■ **WHAT THE TASK REQUIRES**
Which lines in the listing below contain "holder"? Copy each of them.

______

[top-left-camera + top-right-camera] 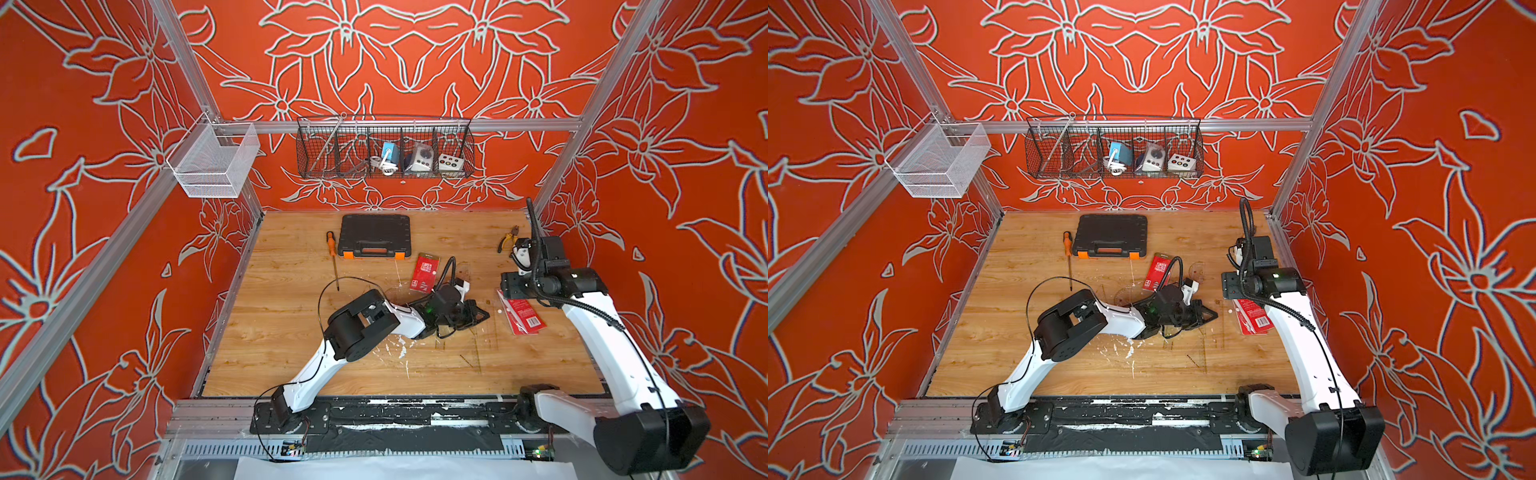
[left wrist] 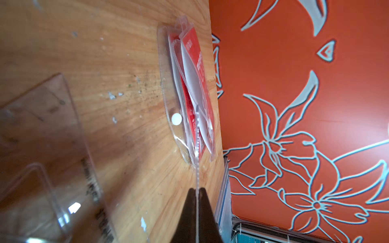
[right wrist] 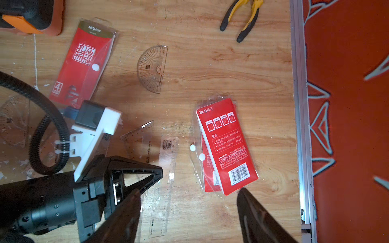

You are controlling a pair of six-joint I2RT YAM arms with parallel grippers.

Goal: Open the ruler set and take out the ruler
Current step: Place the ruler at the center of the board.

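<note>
Clear ruler [image 3: 168, 160] is out of the red pouch [image 3: 227, 147], pinched flat in my left gripper [image 2: 197, 190], jaws closed on its edge. My right gripper [image 3: 188, 191] is spread wide, empty, red pouch just ahead of its tips. Extraction looks done; next: lower and let go gently.

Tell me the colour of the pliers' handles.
Yellow and black on the pliers, clearest in the right wrist view.

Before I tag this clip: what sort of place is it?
Probably a robot manipulation test cell: an aluminium-framed booth with orange floral-print walls, two white-and-black robot arms mounted at a scuffed wooden tabletop, and a black wire basket of gadgets.
</note>
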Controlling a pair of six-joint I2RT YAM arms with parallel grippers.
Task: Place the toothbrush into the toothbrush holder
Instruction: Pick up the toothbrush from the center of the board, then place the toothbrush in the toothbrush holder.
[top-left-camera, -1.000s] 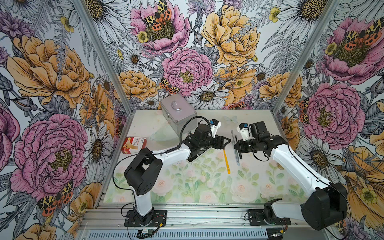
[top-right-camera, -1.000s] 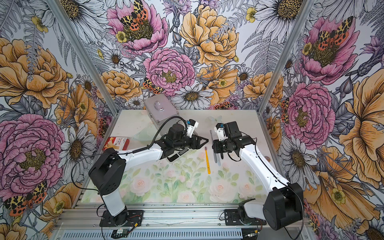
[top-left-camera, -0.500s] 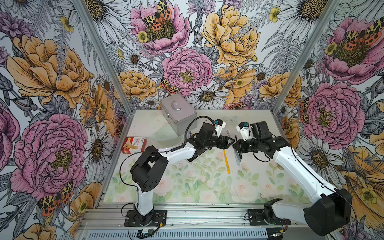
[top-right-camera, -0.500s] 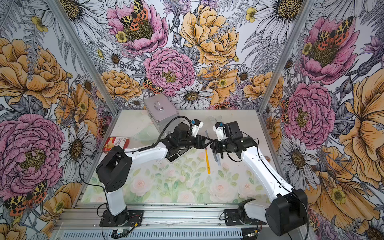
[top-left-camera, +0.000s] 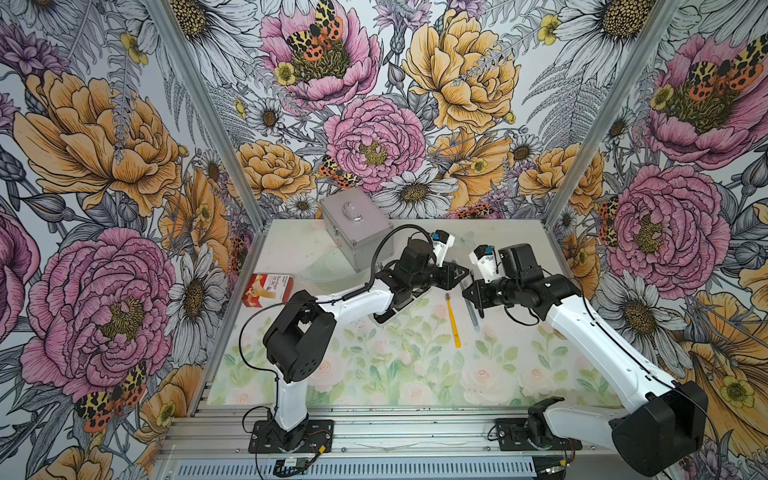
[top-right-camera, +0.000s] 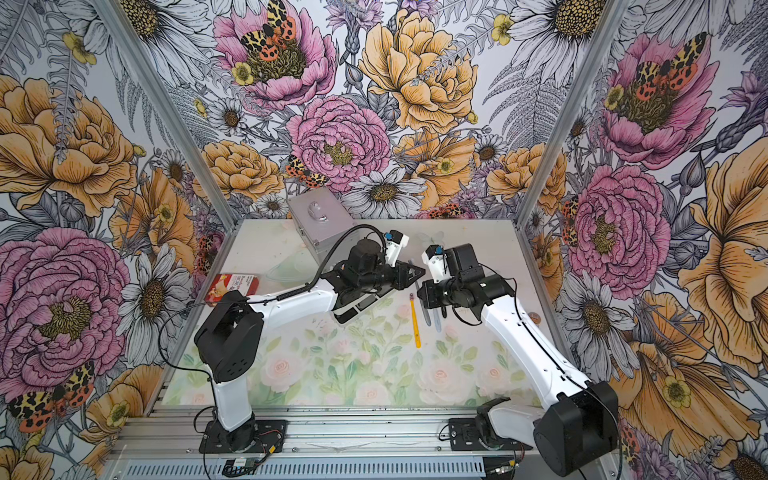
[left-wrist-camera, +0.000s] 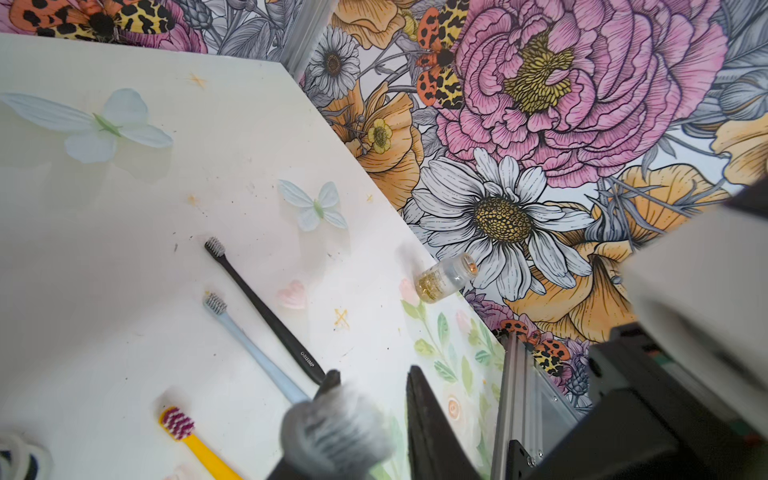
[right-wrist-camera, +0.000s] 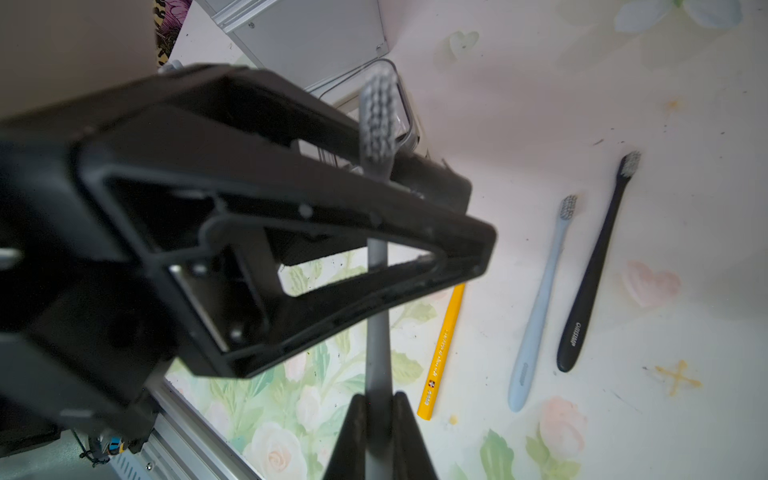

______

■ **SOLUTION FOR THIS PROBLEM**
Task: Place the toothbrush into the toothbrush holder
Instruction: Pick up the toothbrush from the center of the board, then place the toothbrush in the toothbrush holder.

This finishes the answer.